Life on Mars? 12-mile liquid water lake found on Red Planet
The search for life on our neighbouring planet may have taken a step forward as a large lake of liquid water is detected.
Wednesday 25 July 2018 18:12, UK
The first large, stable mass of liquid water has been detected on Mars - boosting the chance of one day finding life on the planet.
Scientists using ground-penetrating radar found a 12-mile (about 20km) wide lake about a mile beneath the southern ice cap.
Salts in the lake are believed to have kept the water - which has a temperature as low as -68C (-90F) - from freezing over.
Liquid water is an essential requirement for life as we understand it.
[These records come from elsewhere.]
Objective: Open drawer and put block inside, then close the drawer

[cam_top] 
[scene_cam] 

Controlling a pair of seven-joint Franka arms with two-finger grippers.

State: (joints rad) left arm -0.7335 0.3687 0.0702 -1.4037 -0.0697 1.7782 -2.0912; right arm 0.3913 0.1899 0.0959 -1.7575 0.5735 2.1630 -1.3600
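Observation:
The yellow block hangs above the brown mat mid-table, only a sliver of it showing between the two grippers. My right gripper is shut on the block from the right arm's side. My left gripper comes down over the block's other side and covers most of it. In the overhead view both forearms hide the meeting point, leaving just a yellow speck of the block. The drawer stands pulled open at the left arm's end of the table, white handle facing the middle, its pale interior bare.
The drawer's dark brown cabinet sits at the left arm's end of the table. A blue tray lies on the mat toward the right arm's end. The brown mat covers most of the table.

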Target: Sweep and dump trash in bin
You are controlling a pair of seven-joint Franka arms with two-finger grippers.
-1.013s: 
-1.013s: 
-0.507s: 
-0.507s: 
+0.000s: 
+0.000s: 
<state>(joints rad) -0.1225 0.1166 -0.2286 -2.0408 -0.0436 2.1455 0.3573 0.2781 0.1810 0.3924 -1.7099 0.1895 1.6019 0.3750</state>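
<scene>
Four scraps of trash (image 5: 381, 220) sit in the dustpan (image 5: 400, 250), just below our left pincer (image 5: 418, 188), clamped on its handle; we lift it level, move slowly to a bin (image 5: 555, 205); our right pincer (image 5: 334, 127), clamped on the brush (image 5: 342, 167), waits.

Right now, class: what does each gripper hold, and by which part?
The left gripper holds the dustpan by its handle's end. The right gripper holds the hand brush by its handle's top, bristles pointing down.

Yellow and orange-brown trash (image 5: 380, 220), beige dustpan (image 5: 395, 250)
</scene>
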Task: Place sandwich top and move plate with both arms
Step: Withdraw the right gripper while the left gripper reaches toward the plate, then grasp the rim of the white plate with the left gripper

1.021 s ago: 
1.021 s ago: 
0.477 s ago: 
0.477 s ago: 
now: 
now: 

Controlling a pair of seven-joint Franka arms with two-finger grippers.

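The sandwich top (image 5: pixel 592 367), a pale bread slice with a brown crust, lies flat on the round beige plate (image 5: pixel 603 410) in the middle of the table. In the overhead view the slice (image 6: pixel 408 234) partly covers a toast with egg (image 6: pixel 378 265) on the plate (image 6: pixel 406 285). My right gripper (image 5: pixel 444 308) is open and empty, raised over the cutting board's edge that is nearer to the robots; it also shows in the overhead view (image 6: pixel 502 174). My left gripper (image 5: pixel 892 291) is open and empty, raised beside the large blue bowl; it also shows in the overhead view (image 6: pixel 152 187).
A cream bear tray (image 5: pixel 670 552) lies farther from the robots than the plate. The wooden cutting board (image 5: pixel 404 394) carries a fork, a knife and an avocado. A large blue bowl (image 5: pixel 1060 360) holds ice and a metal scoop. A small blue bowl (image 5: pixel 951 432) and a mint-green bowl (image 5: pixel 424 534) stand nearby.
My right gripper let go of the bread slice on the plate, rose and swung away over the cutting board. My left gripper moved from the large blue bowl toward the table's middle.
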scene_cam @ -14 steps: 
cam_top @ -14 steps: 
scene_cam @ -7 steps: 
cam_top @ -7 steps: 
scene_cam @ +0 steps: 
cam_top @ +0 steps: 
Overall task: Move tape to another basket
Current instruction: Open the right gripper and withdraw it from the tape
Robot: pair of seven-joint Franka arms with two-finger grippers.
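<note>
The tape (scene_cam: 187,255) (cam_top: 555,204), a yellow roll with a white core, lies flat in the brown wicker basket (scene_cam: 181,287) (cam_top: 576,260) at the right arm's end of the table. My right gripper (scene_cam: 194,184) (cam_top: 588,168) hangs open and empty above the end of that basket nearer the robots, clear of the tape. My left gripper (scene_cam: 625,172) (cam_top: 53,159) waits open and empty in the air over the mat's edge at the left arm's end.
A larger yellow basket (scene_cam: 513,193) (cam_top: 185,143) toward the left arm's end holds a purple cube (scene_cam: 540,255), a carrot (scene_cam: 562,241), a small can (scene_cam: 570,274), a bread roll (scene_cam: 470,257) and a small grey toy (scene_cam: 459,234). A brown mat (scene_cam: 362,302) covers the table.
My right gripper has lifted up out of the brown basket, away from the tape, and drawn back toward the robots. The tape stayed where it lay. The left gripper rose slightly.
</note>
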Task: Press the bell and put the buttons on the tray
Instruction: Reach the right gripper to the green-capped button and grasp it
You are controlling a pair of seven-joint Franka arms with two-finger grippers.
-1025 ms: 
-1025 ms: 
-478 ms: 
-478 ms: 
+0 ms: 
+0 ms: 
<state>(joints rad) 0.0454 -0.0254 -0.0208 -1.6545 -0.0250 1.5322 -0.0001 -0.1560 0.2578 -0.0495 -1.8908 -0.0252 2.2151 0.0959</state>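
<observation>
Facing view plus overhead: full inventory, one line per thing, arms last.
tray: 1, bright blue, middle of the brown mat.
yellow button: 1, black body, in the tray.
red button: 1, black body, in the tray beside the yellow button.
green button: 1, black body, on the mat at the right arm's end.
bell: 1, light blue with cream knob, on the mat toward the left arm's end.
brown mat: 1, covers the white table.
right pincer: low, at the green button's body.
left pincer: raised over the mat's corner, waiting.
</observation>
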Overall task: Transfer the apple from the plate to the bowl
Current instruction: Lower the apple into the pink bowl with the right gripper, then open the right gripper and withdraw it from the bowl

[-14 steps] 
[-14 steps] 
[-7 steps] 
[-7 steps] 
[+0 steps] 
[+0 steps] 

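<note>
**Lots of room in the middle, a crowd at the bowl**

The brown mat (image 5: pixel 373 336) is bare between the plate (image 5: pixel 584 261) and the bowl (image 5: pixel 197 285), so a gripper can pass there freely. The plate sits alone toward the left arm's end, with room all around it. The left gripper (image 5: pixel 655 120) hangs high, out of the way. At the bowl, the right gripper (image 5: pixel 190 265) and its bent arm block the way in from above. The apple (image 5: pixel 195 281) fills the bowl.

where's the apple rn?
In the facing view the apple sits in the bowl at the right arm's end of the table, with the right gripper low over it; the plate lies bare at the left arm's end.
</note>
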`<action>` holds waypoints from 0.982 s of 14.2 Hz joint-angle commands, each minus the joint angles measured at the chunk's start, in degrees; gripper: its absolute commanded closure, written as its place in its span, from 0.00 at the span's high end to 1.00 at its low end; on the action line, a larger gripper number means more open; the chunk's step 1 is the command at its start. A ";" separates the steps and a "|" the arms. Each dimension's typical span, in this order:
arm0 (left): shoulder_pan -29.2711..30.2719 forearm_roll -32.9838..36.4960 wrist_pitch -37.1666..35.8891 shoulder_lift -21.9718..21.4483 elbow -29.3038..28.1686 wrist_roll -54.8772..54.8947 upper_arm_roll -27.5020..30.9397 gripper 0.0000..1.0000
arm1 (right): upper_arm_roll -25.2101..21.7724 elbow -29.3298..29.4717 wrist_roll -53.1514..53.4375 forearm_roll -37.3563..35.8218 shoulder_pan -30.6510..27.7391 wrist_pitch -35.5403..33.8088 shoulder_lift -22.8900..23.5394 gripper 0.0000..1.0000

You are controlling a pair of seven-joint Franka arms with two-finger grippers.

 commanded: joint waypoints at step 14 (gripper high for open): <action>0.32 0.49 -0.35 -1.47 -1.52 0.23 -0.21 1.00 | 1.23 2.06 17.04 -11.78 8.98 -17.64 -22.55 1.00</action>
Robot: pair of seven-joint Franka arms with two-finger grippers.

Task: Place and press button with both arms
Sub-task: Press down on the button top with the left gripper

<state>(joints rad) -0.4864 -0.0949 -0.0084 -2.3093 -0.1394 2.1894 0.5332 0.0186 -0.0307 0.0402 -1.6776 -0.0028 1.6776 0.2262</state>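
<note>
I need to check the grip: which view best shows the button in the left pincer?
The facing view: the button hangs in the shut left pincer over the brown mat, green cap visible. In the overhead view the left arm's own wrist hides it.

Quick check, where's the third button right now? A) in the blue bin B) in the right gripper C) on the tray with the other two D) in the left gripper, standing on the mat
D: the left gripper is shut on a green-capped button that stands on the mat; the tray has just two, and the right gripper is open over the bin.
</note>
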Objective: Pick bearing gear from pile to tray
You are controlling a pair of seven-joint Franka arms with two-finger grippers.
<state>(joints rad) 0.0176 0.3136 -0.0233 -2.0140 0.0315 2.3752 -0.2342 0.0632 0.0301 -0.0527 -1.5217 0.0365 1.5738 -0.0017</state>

Conditions in the lake may be harsh - and not suitable for fish or complex organisms - but it is possible some microbes may be able to survive.
The fact that it exists raises the prospect of other liquid water that could be warmer and less salty.
The lake's depth is not known however, and scientists say it could be very shallow and murky.
Mars is now cold and dry but dried-out lake beds and river valleys point to an abundance of water more than three billion years ago.
There has also been evidence of recent water activity - such as long, dark streaks appearing on steep slopes - but never of stable bodies of water.
An Italian team discovered the lake while analysing a radar survey that was done between 2012 and 2015 by the Mars Express orbiter spacecraft.
One of the 29 samples showed unusually strong reflections.
Professor Roberto Orosei, from the University of Bologna, wrote in the : "Anomalously bright subsurface reflections are evident within a well-defined 20-kilometre-wide zone ... which is surrounded by much less reflective areas."
He said further analysis led them to "interpret this feature as a stable body of liquid water on Mars".
"It's tempting to think that this is the first candidate place where life could persist [on Mars]," said Prof Orosei.
The tool used to detect the water is called the Mars Advanced Radar for Subsurface and Ionosphere Sounding (MARSIS).
It sends pulses that can penetrate the planet's ice caps and give an indication of what is below the surface.
Researchers said it could take years to verify whether something is actually living in this body of water. Still the discovery generated excitement among many experts.
Alan Duffy, an associate professor at Swinburne University in Australia, said: "This is a stunning result that suggests water on Mars is not a temporary trickle like previous discoveries but a persistent body of water that provides the conditions for life for extended periods of time."
Scott Hubbard, a professor of astronautics at Stanford University who served as NASA's first Mars program director in 2000, called the discovery "tremendously exciting".
Another spacecraft, the InSight Mars lander, was launched in May and will dig under the planet's surface after it lands in November.